De voorzieningenrechter concludeerde dat er geen aanleiding was om de uitzetting te schorsen en wees het verzoek van de vreemdeling af. Tevens werd er geen proceskostenveroordeling opgelegd. De uitspraak werd openbaar uitgesproken op 30 april 2015.

Uitspraak

201503388/2/V2.
Datum uitspraak: 30 april 2015
AFDELING
BESTUURSRECHTSPRAAK
Uitspraak van de voorzieningenrechter van de Afdeling bestuursrechtspraak van de Raad van State op een verzoek om het treffen van een voorlopige voorziening (artikel 8:81 van de Algemene wet bestuursrecht), met toepassing van artikel 8:83, derde lid, van die wet, hangende het hoger beroep van:
[de vreemdeling],
verzoeker,
tegen de uitspraak van de voorzieningenrechter van de rechtbank Den Haag, zittingsplaats Amsterdam (hierna: de rechtbank), van 23 april 2015 in zaken nrs. 15/5022 en 15/5023 in het geding tussen:
de vreemdeling
en
de staatssecretaris van Veiligheid en Justitie.
Procesverloop
Bij besluit van 9 maart 2015 heeft de staatssecretaris, voor zover thans van belang, een aanvraag van de vreemdeling om hem een verblijfsvergunning asiel voor bepaalde tijd te verlenen afgewezen.
Bij uitspraak van 23 april 2015 heeft de rechtbank, voor zover thans van belang, het daartegen door de vreemdeling ingestelde beroep ongegrond verklaard.
Tegen deze uitspraak heeft de vreemdeling hoger beroep ingesteld.
Voorts heeft de vreemdeling de voorzieningenrechter verzocht een voorlopige voorziening te treffen.

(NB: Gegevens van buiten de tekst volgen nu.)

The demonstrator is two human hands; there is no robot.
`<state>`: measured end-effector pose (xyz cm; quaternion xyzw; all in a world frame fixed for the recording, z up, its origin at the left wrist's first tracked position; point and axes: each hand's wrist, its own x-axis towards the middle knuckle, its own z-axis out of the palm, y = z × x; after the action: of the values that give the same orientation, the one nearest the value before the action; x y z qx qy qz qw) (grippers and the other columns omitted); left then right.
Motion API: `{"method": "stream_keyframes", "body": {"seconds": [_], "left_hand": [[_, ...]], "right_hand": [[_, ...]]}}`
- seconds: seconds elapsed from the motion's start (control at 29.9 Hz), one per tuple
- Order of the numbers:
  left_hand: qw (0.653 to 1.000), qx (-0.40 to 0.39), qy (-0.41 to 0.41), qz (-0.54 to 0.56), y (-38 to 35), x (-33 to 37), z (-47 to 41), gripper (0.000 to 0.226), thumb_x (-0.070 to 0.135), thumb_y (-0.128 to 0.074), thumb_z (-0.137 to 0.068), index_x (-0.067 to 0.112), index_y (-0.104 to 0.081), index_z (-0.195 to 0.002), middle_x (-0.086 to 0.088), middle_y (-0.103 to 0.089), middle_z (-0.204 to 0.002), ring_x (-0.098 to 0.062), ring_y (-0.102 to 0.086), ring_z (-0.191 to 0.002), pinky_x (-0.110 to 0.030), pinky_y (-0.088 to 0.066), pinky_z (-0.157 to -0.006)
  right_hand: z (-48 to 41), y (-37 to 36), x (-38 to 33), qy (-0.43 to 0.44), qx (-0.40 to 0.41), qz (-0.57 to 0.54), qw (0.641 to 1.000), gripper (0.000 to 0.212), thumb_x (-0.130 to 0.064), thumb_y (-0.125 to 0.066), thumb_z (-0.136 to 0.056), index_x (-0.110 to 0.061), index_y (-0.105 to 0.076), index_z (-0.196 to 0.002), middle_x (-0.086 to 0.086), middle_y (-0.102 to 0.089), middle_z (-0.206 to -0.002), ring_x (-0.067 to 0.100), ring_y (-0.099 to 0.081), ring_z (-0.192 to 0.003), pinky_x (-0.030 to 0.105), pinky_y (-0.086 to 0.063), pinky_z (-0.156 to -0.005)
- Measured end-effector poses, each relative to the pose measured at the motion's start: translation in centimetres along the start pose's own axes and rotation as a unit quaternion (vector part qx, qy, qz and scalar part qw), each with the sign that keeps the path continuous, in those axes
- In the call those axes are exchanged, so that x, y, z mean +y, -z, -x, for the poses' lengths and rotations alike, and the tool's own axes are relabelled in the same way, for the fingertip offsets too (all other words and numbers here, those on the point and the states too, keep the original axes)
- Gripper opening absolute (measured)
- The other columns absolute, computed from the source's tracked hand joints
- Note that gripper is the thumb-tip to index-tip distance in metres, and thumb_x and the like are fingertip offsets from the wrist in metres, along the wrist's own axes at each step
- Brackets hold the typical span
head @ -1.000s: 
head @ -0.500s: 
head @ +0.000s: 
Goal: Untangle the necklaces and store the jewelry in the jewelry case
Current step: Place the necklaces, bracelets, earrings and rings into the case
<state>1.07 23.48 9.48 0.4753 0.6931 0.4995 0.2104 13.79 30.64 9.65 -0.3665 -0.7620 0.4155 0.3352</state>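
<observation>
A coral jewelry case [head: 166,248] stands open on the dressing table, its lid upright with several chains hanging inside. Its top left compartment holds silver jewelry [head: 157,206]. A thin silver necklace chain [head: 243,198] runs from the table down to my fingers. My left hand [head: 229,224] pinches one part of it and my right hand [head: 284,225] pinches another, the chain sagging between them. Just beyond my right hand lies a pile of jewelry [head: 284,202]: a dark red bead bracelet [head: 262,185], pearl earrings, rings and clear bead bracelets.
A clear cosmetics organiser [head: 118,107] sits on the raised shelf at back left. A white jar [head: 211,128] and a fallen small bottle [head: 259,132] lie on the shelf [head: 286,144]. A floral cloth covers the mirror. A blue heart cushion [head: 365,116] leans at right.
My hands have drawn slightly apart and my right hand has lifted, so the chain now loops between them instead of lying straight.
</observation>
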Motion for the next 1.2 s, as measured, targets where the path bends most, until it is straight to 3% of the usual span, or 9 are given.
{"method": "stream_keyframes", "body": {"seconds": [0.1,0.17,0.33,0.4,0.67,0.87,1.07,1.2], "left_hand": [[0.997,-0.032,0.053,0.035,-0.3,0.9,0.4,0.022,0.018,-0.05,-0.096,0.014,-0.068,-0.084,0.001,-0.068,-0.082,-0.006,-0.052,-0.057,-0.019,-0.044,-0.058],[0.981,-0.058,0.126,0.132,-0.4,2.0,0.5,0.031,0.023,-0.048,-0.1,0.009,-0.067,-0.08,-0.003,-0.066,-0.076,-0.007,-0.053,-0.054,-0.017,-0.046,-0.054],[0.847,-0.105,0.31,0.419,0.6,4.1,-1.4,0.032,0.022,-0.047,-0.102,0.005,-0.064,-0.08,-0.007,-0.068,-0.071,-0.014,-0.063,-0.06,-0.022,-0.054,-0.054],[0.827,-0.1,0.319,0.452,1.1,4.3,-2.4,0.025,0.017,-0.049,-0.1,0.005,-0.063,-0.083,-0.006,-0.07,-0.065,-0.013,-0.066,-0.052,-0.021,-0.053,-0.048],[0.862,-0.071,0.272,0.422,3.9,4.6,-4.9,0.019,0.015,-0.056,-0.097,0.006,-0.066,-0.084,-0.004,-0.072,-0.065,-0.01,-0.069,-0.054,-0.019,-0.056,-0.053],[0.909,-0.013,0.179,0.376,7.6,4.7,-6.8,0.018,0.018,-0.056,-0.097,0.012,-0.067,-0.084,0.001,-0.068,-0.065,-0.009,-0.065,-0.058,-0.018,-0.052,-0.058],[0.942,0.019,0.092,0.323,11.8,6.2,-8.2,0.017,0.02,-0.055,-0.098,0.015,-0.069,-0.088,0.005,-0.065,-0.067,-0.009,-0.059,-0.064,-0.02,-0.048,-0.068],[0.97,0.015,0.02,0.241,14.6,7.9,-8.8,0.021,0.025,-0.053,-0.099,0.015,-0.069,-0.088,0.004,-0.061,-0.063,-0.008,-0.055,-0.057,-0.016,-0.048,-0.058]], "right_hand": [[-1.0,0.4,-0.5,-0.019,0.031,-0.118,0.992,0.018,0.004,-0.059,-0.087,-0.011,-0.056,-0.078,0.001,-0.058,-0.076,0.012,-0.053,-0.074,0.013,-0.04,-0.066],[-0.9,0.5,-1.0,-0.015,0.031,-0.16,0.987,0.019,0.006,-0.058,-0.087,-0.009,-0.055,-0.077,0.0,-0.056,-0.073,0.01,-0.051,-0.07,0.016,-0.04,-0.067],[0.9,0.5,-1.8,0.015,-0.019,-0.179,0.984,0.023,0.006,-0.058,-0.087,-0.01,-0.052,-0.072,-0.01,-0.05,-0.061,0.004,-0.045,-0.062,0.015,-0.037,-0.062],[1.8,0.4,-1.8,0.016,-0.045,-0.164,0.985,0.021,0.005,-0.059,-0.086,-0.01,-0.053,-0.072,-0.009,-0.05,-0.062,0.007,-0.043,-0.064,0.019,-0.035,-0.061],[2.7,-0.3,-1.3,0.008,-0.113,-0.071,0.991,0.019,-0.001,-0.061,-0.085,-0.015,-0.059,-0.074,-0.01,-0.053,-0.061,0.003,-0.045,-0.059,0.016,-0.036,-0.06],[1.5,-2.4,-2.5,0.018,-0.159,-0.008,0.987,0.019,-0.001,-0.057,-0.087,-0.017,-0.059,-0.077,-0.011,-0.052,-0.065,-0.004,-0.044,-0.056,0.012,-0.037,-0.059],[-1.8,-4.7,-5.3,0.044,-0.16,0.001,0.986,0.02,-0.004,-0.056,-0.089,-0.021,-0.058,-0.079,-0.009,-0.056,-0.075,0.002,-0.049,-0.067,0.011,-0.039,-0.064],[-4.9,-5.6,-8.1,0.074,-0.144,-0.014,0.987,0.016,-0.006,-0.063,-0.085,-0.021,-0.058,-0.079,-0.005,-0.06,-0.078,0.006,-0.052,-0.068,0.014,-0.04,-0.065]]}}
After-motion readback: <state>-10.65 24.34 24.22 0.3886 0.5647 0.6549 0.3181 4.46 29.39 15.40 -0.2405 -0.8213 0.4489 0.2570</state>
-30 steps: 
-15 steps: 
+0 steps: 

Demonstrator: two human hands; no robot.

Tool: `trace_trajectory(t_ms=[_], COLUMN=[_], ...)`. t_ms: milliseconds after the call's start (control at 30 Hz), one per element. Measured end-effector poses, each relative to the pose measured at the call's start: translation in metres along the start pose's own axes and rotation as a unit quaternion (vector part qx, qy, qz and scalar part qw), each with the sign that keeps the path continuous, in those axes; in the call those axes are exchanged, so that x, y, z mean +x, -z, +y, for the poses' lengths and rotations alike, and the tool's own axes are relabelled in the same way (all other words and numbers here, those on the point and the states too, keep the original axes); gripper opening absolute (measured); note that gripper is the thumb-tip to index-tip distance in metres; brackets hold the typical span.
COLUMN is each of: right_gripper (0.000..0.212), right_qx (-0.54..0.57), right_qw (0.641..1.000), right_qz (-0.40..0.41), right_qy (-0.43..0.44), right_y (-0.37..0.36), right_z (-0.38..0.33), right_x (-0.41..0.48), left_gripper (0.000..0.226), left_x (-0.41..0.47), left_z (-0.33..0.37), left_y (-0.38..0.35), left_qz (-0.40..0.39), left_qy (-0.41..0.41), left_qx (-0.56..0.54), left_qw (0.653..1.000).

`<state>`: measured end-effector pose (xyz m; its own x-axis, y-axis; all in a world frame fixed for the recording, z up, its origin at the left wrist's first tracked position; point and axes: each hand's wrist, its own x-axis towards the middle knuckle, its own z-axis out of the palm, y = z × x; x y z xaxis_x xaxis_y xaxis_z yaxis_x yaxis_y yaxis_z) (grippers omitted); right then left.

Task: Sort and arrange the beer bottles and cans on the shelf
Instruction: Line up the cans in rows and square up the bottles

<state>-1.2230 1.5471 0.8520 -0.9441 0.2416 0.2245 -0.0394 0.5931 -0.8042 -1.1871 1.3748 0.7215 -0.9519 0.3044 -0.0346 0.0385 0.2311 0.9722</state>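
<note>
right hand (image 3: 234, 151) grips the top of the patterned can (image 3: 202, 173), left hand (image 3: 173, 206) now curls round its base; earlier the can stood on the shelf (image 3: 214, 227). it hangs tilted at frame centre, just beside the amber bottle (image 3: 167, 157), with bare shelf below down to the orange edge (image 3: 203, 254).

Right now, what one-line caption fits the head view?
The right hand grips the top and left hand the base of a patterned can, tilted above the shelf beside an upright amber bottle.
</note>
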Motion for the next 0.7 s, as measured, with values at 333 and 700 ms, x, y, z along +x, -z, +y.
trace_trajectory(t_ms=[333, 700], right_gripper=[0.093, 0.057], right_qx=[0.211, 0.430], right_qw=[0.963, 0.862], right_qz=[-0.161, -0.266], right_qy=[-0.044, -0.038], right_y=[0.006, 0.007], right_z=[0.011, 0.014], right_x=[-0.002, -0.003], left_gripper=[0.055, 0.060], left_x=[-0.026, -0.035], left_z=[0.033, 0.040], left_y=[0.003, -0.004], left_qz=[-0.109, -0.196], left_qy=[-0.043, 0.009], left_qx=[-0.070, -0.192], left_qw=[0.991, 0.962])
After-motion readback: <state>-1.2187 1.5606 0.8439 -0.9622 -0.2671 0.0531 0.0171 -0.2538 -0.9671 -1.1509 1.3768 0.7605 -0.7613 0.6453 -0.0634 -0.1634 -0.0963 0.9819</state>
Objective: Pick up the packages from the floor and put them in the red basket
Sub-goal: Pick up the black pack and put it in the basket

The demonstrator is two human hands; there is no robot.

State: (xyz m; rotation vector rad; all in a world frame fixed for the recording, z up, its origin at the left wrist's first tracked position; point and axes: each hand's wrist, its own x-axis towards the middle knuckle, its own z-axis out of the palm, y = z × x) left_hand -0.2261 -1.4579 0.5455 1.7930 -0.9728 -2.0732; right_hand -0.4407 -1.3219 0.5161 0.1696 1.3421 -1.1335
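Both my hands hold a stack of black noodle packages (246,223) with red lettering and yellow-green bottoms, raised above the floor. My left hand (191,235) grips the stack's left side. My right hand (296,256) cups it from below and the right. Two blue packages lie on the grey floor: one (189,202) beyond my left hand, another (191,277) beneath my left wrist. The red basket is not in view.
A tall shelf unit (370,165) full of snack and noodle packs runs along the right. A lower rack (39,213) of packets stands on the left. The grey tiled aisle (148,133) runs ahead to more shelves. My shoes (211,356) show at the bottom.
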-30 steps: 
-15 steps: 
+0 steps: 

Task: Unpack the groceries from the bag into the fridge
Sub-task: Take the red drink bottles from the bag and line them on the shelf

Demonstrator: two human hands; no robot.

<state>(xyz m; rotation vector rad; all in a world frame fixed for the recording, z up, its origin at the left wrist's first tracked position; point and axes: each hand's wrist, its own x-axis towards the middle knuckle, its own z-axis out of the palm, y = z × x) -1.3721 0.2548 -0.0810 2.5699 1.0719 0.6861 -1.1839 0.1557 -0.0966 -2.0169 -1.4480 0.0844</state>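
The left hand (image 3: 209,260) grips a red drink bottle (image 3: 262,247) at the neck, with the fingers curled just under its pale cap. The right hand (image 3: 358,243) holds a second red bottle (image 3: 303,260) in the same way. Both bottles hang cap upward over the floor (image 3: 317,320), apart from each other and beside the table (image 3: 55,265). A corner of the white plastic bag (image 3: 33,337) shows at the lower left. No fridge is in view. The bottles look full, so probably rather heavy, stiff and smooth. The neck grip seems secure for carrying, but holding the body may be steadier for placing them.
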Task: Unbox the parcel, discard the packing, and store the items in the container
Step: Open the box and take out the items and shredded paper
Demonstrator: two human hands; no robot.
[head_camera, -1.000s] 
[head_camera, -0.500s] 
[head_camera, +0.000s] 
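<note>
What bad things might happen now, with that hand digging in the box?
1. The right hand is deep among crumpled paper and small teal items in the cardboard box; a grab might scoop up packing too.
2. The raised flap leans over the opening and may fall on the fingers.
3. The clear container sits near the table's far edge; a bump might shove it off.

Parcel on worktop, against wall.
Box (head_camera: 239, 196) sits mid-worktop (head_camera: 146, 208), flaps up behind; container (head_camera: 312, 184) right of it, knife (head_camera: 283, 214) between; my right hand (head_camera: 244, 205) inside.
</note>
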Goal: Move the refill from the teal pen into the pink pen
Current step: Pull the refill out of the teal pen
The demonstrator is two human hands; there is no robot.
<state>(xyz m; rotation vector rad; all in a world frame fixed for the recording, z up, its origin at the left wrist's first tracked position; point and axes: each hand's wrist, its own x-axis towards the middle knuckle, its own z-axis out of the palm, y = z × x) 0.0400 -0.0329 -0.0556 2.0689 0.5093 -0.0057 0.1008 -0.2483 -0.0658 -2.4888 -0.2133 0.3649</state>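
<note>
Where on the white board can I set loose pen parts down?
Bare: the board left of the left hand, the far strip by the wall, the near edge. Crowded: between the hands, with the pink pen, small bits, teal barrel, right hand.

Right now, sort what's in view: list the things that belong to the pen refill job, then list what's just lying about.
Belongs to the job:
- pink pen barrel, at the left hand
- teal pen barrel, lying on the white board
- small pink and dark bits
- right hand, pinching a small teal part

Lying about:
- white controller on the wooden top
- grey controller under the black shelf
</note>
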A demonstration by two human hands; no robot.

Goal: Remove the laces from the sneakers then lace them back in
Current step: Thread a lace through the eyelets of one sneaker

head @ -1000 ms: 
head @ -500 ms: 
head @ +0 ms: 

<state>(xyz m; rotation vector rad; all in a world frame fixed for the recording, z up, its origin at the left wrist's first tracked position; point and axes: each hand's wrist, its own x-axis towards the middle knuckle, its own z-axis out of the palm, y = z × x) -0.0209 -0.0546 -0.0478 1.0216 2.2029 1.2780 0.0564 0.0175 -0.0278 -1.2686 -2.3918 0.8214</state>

De vreemdeling en de staatssecretaris hebben op 28, 29 en 30 april 2015 nadere stukken ingediend.
Overwegingen
1. Het verzoek is erop gericht te voorkomen dat de vreemdeling wordt uitgezet gedurende de behandeling van het ingestelde hoger beroep.
1.1. De grieven van de vreemdeling houden in dat de rechtbank ten onrechte heeft geoordeeld dat de vreemdeling niet heeft aangetoond dat zich in zijn geval nieuw gebleken feiten of veranderde omstandigheden voordoen ten opzichte van het eerdere afwijzende besluit van 1 juli 2013, en dat uit hetgeen is aangevoerd niet is af te leiden dat het hier gaat om een geval als omschreven in paragraaf 45 van het arrest van het Europees Hof voor de Rechten van de Mens (hierna: het EHRM), Bahaddar tegen Nederland, van 19 februari 1998, nr. 145/1996/764/965, (JV 1998/45). Volgens de vreemdeling heeft de rechtbank miskend dat hij bij uitzetting naar de Democratische Republiek Congo (hierna: de DRC) een reëel risico loopt op een behandeling in strijd met artikel 3 van het Verdrag tot bescherming van de rechten van de mens en de fundamentele vrijheden (hierna: het EVRM), als gevolg van de verklaringen die hij heeft afgelegd gedurende het hoger beroep in zijn strafzaak bij het Internationaal Strafhof (hierna: het Strafhof). Voorts heeft de rechtbank volgens de vreemdeling miskend dat het besluit van 9 maart 2015 onzorgvuldig is voorbereid en ondeugdelijk gemotiveerd.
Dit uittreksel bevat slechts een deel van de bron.